◆ Exercise instructions: Two lines mark the range in the entries below: the one holding "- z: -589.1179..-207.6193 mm" and the one holding "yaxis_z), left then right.". Set down those two and all lines between them, exactly.

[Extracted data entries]

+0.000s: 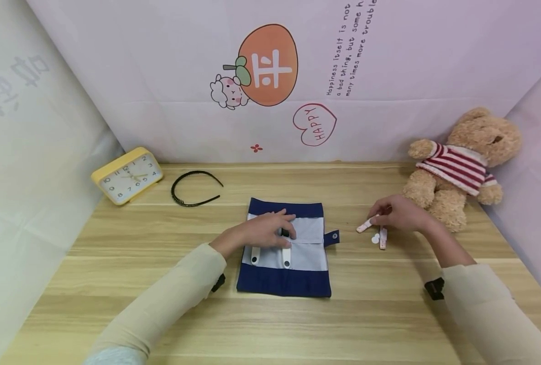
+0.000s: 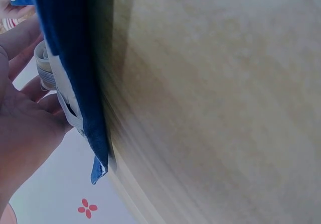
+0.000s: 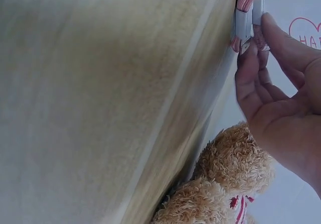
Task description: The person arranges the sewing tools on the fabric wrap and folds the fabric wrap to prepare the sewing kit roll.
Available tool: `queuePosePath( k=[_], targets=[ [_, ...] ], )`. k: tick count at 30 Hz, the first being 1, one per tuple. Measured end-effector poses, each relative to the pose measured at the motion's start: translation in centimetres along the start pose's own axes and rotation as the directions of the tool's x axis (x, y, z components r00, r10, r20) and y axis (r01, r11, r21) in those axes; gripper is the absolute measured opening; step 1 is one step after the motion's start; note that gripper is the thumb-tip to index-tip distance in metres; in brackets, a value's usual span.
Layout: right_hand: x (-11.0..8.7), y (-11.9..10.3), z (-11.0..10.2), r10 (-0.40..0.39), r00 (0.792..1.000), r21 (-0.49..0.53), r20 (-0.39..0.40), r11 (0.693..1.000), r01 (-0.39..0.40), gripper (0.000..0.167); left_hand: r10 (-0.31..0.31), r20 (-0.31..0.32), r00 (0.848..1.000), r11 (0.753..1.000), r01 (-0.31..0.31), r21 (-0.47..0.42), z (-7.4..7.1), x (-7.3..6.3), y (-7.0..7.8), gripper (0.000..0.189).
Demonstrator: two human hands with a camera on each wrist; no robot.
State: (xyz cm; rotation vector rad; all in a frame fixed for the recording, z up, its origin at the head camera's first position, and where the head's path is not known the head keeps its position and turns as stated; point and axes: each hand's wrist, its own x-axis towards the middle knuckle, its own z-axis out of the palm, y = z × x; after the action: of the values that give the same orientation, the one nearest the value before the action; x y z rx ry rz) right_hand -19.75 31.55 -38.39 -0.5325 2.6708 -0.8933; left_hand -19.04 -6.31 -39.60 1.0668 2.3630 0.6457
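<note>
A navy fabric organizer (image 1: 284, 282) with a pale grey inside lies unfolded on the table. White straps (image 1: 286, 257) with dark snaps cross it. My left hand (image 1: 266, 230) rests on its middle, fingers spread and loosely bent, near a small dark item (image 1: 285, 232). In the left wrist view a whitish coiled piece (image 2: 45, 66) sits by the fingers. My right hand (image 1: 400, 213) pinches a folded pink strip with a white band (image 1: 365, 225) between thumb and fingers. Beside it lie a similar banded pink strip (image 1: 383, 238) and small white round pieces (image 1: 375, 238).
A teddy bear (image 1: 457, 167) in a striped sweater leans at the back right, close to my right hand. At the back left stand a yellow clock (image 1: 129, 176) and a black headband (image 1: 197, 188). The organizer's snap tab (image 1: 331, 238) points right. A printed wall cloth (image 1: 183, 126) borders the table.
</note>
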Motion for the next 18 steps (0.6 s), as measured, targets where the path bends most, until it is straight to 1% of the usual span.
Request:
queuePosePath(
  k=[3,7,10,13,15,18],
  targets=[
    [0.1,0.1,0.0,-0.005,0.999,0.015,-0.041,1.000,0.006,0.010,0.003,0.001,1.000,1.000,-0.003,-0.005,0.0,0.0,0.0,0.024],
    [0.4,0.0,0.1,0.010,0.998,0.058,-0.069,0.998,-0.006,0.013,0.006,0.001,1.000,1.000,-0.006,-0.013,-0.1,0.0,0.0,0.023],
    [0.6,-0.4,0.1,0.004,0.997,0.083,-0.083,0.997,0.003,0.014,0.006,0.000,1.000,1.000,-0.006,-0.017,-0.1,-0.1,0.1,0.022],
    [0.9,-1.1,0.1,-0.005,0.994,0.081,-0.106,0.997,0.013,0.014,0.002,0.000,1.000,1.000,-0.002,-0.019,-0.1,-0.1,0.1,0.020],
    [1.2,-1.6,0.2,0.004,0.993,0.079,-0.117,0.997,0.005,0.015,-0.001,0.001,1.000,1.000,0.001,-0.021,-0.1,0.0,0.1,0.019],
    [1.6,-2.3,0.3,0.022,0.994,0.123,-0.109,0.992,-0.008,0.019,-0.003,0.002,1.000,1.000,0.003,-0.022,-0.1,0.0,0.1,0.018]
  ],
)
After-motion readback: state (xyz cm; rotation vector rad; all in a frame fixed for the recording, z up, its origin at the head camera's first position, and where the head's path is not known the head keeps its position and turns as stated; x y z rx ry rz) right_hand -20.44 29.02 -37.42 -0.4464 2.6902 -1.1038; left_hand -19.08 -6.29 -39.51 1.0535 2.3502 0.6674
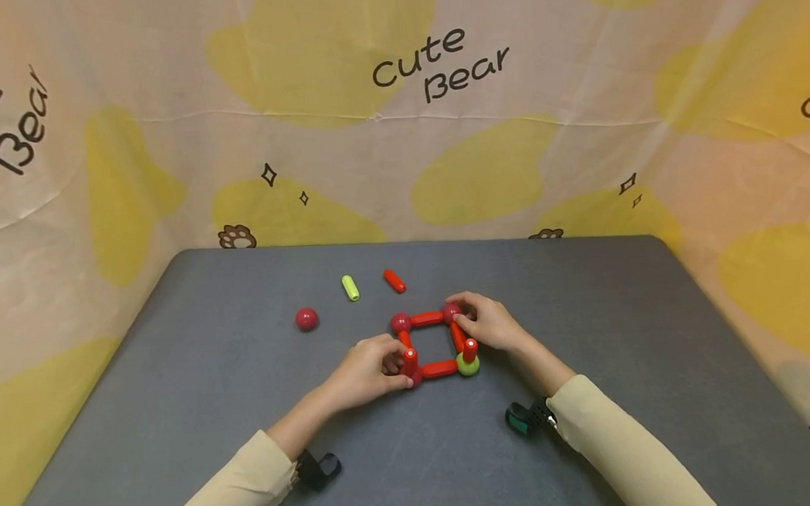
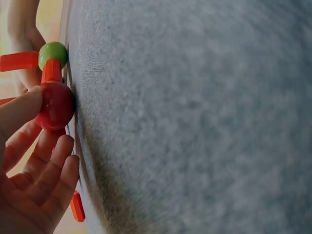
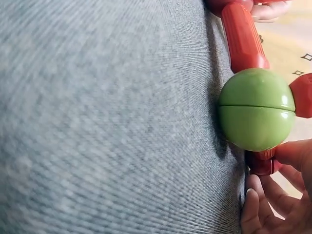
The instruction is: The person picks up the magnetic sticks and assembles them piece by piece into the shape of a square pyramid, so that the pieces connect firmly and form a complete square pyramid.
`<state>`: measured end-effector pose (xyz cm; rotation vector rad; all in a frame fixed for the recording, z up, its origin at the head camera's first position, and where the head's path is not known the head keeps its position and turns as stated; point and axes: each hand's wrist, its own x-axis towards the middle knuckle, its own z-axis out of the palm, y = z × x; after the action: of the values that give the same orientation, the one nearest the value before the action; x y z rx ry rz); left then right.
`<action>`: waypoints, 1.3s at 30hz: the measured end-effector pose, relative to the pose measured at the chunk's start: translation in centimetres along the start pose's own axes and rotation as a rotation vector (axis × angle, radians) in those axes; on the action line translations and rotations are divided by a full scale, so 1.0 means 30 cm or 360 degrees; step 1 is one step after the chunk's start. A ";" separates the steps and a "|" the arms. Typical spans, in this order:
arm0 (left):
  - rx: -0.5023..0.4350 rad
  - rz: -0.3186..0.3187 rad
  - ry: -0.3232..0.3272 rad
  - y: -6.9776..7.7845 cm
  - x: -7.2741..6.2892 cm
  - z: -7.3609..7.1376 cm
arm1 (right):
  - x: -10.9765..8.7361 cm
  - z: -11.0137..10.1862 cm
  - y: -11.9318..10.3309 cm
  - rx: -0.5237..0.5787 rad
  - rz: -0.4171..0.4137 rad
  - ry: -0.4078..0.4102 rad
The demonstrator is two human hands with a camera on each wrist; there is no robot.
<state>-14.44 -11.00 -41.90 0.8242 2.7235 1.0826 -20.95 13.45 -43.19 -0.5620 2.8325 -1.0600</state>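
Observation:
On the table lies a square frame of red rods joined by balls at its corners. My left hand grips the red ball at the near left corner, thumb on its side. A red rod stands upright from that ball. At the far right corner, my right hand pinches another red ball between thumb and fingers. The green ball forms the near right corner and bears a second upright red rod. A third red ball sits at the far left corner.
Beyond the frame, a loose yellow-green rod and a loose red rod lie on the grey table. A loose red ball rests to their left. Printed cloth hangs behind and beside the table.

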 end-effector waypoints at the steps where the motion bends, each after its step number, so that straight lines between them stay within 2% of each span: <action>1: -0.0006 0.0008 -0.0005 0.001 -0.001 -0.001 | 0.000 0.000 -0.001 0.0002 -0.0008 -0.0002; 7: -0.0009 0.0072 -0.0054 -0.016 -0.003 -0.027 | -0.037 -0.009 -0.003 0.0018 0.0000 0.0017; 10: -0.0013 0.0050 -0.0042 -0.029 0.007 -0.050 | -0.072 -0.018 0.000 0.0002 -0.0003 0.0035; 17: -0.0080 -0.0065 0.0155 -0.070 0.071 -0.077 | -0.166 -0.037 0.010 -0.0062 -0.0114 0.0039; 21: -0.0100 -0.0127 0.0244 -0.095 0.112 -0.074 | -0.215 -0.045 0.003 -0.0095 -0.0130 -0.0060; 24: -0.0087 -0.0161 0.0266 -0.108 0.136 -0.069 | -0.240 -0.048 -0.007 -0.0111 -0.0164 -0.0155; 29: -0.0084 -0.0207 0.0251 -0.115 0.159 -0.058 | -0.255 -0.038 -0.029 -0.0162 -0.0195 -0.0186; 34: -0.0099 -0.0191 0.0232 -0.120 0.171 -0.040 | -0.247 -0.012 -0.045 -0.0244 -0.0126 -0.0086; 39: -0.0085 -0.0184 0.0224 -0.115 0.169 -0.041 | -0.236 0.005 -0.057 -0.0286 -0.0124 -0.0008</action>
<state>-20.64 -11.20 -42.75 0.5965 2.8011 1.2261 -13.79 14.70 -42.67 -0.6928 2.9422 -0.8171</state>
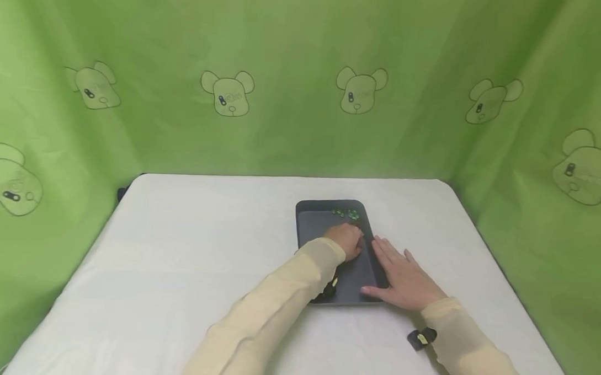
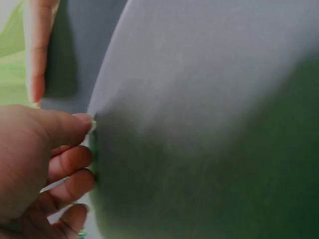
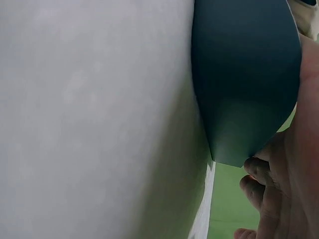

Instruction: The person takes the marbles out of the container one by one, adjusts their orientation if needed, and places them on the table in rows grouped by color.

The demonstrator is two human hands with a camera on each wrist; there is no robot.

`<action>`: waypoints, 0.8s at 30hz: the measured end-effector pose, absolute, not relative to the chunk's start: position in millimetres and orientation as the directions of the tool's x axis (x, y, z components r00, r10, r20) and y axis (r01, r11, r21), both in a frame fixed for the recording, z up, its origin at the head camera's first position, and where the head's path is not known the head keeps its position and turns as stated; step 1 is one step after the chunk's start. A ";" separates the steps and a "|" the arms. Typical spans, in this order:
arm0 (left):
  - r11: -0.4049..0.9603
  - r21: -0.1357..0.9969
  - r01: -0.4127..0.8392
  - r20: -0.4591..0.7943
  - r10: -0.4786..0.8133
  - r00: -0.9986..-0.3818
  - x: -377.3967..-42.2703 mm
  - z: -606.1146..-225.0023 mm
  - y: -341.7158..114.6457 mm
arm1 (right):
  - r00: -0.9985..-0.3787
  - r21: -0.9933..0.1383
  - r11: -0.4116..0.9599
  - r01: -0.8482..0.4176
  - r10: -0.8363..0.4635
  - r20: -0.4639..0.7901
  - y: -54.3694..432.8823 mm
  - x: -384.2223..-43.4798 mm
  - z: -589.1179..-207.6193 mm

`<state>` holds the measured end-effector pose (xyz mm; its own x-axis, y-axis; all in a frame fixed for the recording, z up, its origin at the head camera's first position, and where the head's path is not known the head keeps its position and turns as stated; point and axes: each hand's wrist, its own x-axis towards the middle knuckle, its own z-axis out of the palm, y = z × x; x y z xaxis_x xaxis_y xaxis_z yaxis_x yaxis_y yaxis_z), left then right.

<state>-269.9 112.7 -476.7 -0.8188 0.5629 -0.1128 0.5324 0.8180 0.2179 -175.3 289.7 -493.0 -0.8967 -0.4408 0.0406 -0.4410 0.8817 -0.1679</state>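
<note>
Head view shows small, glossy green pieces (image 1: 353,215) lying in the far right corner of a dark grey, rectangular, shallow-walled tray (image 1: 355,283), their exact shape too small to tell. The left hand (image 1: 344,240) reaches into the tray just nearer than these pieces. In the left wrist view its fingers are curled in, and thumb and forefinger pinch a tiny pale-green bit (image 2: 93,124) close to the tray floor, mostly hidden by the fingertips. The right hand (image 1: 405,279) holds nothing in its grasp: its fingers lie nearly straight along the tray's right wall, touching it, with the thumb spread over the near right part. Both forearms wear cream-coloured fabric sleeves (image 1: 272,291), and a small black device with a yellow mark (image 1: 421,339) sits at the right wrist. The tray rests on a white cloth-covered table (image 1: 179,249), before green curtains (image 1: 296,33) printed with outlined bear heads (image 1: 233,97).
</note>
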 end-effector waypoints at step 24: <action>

◆ Answer to the problem:
  - z: -589.1179..-207.6193 mm

`<state>` holds the measured end-effector pose (xyz mm; its own x-axis, y-axis; all in a frame fixed for the recording, z up, its origin at the head camera's first position, and where the head's path is not known the head keeps its position and turns as stated; point and axes: each hand's wrist, its own x-axis towards the middle knuckle, its own z-axis out of the palm, y = z × x; x y z xaxis_x xaxis_y xaxis_z yaxis_x yaxis_y yaxis_z), left then right.

The exercise has been answered, and the work is done.